Auch der sogenannte "Balken" (Corpus Callosum), der die beiden Hirnhälften verbindet, bringt keinen Ausgleich zwischen den beiden wichtigen Strategien. Im Gegenteil, die meisten Nervenfasern dieses Hirnteils sind inhibitorischer Natur, d.h., sie hindern die andere Hälfte an irgendwelchen Prozessen (Übertreibungen?). Oder aber das Gehirn sagt: Konzentrierte dich aufs Beutegreifen oder aufs nicht gebeutet werden. Bitte kein Multitasking, das verlangsamt nur die nötigen Prozesse. Dann entkommt die Beute, oder du wirst selber eine.
Kurz zusammengefasst: Mit dem rechten Hirn erleben wir die Wert, mit dem linken gestalten wir sie. Mit dem rechten Hirn sehen wir die Welt in Metaphern, mit dem linken in präzisen Begriffen. Das rechte Hirn arbeitet ganzheitlich und kann mit Widersprüchen (Paradoxien) gut umgehen. Das linke Hirn arbeitet punktuell und akzeptiert nur, was in seine strenge Logik passt. Das rechte Hirn ist umfassend und sozial, das linke ausschließend und isoliert. Das rechte Hirn sollte der Meister sein, das linke sein Diener. Doch bei uns ist es genau umgekehrt, mit teils fatalen Folgen.
Zum Beispiel Intoleranz: Was nicht in das Weltbild des linken Hirns passt, wird abgewiesen, klein gemacht, verleugnet, bekämpft. Die Welt wird ärmer; statt des Rundblicks sieht der moderne Mensch durch die Röhre seiner Vorurteile. Die Übersteigerung der Herrschaft des linken Hirns sehen wir in Krankheiten wie Autismus, Schizophrenie und ADHS. Der Autist unterwirft alles seiner Ordnung, seinen Regeln, seiner Verengung; er dreht durch, wenn die Welt anders ist als er sie haben muss. Der Schizophrene hat den Blick so verengt, dass einzelne Wahrnehmungen ihn überwältigen, und er sich geistig eine Welt aufbaut, in der diese Einzelteile Sinn haben, so bizarr (und gefährlich) diese Welt auch sein mag. Menschen mit ADHS leiden an einer Fehlfunktion der Aufmerksamkeitssteuerung und am Mangel an Sozialkontakten.

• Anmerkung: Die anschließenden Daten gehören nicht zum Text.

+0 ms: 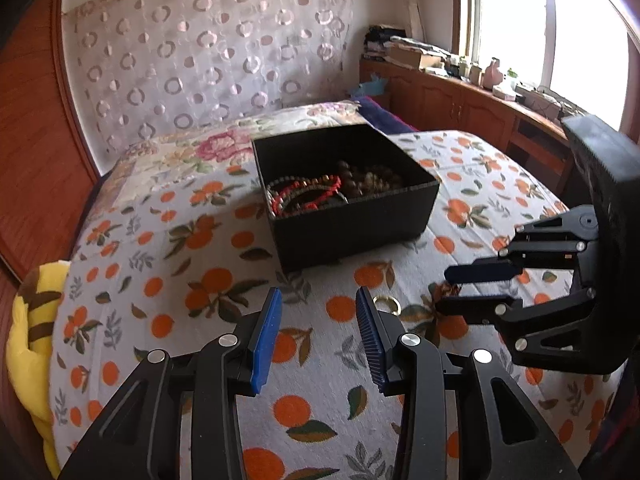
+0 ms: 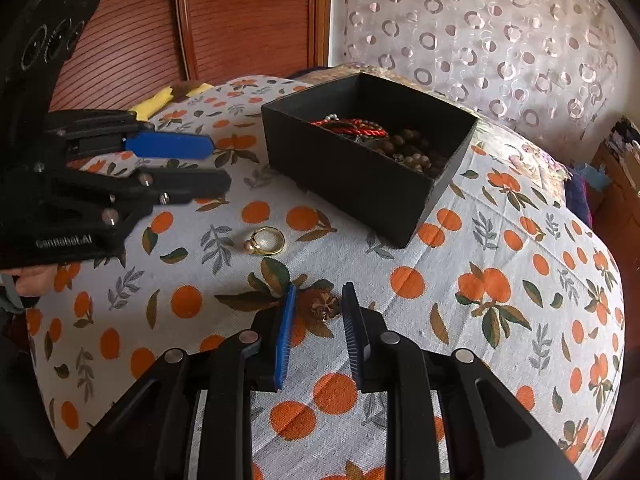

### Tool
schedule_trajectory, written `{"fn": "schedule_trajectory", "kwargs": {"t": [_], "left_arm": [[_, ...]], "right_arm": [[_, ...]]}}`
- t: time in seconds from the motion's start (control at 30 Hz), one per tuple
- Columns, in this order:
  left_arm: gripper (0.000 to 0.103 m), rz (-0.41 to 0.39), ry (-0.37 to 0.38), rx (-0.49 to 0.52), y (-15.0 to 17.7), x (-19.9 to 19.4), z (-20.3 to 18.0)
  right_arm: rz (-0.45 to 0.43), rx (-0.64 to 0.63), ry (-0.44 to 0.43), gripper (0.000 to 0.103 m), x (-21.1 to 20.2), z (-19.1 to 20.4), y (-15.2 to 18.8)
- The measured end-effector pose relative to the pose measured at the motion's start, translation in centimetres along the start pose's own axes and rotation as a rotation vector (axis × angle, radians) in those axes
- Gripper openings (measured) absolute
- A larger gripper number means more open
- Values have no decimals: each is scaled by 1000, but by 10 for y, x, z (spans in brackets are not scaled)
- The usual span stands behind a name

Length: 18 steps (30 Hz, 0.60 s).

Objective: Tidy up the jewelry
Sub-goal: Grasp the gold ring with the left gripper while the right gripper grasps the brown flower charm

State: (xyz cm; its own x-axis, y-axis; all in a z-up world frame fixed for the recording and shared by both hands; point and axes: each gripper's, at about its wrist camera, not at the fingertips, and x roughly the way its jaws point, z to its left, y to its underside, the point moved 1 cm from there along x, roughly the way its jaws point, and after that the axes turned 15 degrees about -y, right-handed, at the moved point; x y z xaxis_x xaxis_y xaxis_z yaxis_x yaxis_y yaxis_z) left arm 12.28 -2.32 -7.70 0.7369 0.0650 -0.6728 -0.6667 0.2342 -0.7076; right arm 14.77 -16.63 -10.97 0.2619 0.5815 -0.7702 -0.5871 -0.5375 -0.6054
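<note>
A black open box (image 1: 352, 216) sits on the orange-print bedspread and holds red cord bracelets (image 1: 308, 194) and brown bead strings (image 1: 372, 178); it also shows in the right wrist view (image 2: 360, 176). A gold ring with a pearl (image 2: 267, 241) lies on the cloth, partly hidden behind my left finger in the left wrist view (image 1: 386, 303). A small brown carved bead (image 2: 322, 305) lies between the tips of my open right gripper (image 2: 318, 300). My left gripper (image 1: 318, 300) is open and empty, just short of the ring.
The bedspread (image 2: 480, 320) covers a bed with a lace-draped headboard (image 1: 200, 60). A yellow cushion (image 1: 28, 320) lies off the left edge. A wooden cabinet (image 1: 460, 100) under the window carries clutter.
</note>
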Motion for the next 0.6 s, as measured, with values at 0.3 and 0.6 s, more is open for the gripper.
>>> {"fn": "schedule_trajectory", "kwargs": {"t": [0.3, 0.6], "left_arm": [[50, 29, 45, 56, 3, 7, -23], [50, 60, 41, 96, -1, 20, -39]], "right_arm": [[-21, -1, 21, 17, -14, -2, 7], [-57, 41, 40, 17, -29, -19, 6]]}}
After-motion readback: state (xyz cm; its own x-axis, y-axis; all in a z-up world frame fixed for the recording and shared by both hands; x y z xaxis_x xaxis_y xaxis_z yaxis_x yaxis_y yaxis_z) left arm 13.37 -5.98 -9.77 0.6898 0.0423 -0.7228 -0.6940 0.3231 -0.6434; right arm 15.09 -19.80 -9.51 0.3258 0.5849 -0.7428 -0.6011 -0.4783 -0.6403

Was wäre dagegen zu tun? Zum Beispiel: mehr Märchen erzählen (nein, keine 'fake-news', richtige schöne Geschichten fern der Wirklichkeit). Oder Tango tanzen. Denn dieser Tanz bereitet dem westlich gebildeten Menschen die meisten Probleme. Er und sie müssen lernen, das Denken abzustellen, dafür intuitiv und kreativ auf die Gesamtsituation zu reagieren und sprachlos die Welt zu erfassen und zu gestalten. (Es gibt ja eine Ersatzsprache: die Musik). Das ist mühsam, und viele lernen es nie. Doch die Gabe, die Welt anders erfassen zu können, ist ein großes Geschenk.